Becky Jewell March 20, 2025

Initial thoughts are that this is a wonderful book, certainly worth the price.

My deeper thoughts: This book made me think quite a bit about how we talk to people in the present and in the future about how to make art.

When I think about most art history that I read, I find it’s uncommon to locate anecdotes that discuss directly how the artist created their work. An offhand example - in reading two books about John Singer Sargent this year in 2025, I can estimate that only ten or so paragraphs were dedicated to how he worked. How did he hold his brushes? I found out eventually (he kept many brushes in one hand to select from, he hovered with his brush over the canvas for quite some time before making a mark) but it did take me a while. I waded through 1000+ pages about his family, how much money he made, his friends, drama that happened, what he ate for dinner and his eating style, and critical receptions before finding those five or six total pages about how he worked.

Hokusai’s Method is the opposite of that. This book shows directly how Hokusai worked on his art, and how he suggests different audiences of readers to work on their art. I was oddly shocked to see that this book contains pages where Hokusai shows readers how to hold a brush. Hokusai drew a picture of a hand holding a brush and how to make marks with that particular hold. It sounds like the simplest thing on the planet, but I can’t think of any other art book that shows this that I’ve seen. Usually there are countless watercolor swatches and step-by-step instructions, but it’s been very rare for me personally to see any image of any hand, ever. Even on instagram, I don’t often see artist hands in tutorial posts. I usually just see the brush. It struck me as I was reading this book that much of the art instruction that I’ve encountered is a little bit like watching a soccer game where all you see is the ball, and maybe for a split second moment, a shoe or two kicking it along.
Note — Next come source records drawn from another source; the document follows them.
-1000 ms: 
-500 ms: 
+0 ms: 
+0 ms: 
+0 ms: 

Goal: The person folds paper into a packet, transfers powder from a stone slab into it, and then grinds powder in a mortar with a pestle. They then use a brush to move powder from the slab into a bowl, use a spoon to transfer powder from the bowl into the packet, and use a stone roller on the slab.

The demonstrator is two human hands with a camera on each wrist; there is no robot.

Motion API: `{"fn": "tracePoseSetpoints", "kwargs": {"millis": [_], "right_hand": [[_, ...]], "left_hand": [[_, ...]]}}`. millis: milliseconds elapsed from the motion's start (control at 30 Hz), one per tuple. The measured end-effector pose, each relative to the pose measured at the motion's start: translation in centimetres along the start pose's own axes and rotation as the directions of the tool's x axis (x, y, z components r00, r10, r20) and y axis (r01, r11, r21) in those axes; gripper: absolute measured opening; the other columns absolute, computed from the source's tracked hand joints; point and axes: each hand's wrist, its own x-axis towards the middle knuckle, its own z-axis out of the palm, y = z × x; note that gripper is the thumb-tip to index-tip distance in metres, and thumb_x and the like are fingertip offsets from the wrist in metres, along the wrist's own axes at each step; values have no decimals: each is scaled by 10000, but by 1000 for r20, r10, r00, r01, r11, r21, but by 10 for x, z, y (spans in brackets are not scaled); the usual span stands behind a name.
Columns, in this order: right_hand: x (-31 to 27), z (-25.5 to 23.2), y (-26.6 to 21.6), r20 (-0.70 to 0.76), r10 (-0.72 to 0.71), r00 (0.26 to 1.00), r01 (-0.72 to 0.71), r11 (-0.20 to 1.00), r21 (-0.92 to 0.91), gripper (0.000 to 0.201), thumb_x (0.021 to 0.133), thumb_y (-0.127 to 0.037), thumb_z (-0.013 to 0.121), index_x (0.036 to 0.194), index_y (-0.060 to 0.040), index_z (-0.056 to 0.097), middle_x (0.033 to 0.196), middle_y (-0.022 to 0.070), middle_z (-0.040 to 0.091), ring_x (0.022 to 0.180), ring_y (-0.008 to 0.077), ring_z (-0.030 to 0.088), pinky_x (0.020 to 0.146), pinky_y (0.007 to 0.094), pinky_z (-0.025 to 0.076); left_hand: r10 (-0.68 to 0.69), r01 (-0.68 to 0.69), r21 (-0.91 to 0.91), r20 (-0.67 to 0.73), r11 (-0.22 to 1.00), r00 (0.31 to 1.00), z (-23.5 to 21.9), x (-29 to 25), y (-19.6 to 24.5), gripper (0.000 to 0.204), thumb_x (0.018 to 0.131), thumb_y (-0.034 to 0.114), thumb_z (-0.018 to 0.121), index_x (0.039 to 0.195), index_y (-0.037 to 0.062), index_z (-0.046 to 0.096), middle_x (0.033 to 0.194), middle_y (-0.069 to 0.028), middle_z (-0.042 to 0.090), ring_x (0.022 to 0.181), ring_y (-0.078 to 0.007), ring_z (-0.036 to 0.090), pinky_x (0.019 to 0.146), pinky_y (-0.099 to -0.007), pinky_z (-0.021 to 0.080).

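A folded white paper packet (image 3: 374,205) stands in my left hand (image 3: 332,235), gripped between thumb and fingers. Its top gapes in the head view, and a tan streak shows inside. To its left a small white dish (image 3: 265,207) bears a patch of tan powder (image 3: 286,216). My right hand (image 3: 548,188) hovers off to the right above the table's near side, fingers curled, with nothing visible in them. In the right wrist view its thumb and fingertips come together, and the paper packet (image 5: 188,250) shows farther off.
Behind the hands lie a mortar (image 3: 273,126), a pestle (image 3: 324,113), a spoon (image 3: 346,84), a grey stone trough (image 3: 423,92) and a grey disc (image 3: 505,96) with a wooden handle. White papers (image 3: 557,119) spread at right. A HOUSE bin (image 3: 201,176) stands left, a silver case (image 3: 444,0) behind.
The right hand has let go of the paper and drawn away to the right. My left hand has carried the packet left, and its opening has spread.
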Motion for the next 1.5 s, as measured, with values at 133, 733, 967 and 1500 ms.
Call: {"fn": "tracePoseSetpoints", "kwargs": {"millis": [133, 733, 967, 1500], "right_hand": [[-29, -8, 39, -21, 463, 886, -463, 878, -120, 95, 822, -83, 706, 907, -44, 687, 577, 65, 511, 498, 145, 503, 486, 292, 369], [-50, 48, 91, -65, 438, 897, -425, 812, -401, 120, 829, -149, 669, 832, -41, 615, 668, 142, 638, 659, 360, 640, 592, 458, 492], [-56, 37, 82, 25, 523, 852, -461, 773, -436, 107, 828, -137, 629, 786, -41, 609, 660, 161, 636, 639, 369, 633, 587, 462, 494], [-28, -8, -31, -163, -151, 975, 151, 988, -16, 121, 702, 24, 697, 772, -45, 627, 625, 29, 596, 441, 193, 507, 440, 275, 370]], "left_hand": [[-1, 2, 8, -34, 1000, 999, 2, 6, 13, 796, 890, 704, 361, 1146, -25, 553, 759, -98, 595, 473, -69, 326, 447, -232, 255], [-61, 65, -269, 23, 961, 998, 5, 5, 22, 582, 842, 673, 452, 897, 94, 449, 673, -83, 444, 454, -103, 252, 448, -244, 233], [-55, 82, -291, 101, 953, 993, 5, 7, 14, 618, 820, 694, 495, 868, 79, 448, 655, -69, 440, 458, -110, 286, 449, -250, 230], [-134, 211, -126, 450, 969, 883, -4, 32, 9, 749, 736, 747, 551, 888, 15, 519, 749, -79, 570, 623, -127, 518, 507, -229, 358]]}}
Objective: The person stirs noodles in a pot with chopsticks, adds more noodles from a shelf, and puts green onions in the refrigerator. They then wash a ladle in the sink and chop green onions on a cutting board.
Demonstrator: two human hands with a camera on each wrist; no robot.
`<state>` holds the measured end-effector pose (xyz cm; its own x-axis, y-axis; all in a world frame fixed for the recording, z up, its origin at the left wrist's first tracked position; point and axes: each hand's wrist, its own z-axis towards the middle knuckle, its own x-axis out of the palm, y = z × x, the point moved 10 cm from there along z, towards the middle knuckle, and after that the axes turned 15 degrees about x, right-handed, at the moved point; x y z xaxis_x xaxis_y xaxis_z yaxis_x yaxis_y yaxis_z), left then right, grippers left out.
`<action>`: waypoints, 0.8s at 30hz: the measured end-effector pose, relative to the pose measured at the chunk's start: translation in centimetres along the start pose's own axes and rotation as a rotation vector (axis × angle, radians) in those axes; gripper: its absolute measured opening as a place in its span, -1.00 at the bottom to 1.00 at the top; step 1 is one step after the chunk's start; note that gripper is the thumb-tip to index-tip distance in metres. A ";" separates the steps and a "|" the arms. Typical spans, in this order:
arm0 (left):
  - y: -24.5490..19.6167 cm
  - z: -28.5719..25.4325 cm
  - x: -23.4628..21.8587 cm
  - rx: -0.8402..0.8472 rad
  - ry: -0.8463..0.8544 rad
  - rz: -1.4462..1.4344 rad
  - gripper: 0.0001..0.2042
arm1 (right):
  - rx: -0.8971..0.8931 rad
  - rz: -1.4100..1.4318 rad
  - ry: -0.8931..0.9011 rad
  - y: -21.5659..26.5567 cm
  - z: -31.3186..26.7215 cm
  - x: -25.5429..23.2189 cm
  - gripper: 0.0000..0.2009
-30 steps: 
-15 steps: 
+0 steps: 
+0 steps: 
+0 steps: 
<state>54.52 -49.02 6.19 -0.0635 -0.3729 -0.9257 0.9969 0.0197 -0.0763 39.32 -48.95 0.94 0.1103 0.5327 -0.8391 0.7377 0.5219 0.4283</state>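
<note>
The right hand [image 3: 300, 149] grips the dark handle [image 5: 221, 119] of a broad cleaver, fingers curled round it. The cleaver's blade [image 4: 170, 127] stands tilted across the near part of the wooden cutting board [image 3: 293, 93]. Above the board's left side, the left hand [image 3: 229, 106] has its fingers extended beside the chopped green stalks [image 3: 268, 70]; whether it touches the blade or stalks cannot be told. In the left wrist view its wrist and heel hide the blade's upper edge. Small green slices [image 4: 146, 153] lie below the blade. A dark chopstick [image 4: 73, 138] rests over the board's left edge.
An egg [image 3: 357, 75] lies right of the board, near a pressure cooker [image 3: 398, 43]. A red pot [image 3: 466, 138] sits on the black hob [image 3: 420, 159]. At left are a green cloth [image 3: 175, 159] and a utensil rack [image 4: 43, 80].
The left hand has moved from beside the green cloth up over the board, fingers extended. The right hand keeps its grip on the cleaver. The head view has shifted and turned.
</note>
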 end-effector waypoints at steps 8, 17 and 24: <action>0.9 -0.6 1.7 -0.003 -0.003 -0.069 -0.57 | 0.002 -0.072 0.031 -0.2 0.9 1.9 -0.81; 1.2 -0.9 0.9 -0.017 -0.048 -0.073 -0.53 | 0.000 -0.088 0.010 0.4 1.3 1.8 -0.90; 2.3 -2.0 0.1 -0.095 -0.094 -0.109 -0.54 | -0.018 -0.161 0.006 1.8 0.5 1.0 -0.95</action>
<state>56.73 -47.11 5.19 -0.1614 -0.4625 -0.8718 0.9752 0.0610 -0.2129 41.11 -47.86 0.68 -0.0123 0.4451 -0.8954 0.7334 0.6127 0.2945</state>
In addition to the revolution of depicting a hand holding a brush, I have to appreciate Hokusai’s ability to angle himself towards the appropriate audience. The anthology kicks off with a whole volume dedicated to showing children how to draw simple scenes and animals by utilizing Kanji mnemonics that they’d already be learning how to write. Later on, there’s more advanced how-tos for older artists. But I also get the feeling he wouldn’t begrudge a 9 year-old of trying out the more difficult tutorials.

So, what we have here is a manual, a series of manuals about making art, dancing, different styles of art, all highly attuned to their audiences of various ages and pursuits. I had to think as I was reviewing the dance manuals that the depicted dances could have easily been lost to time without such clear illustrations.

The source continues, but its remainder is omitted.